One week from now, Ireland will be asked to vote on whether to remove the 8th amendment from the constitution.

The no campaign has, as you can probably imagine, been extremely organised and well-funded. Their message is simple, and blunt, and effective: if you vote no, you are saving  babies. If you vote yes, you are paving the way to eugenics, and voting for the mass murder of innocents. They mention the decreased number of people born with disabilities in societies with legalised abortion. They discuss ‘contraceptive abortions’ borne solely of convenience. They talk of babies yawning and sucking their thumbs in the womb. They speak of women who have had abortions and later regretted it. 

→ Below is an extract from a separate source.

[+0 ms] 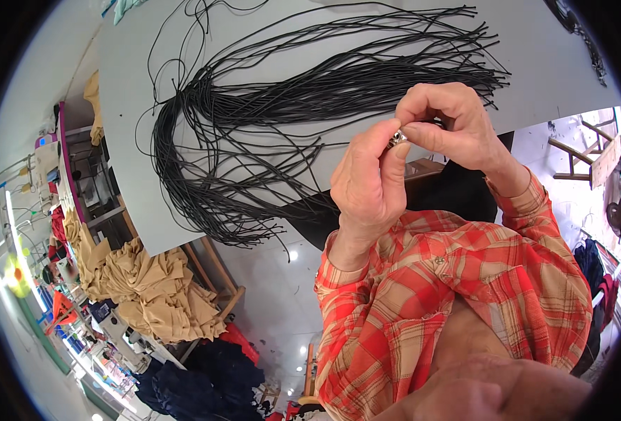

The yes campaign for this referendum has been scattered, divided, and comparatively disorganised. I don’t think this is a problem with the campaign, as much as it is a problem with the issue at hand; there are many different reasons why people might vote yes, and not all of them mesh well with others.

Some will vote yes because they agree with the idea of legal abortion being accessible.

Some will vote yes because they trust women to make the best decision for themselves and their situation.

Some will vote yes because they find it hypocritical that Ireland continues to outlaw abortion*, while legalising travel to the UK for the same purpose.

Some will vote yes because they think it inhumane that a couple dealing with a fatal foetal abnormality must travel abroad if they want an early termination.

Some will vote yes because they don’t want anyone else – or they themselves – to become the next Savita.

Some will vote yes because they think rape victims should not have to carry a resulting pregnancy against their will.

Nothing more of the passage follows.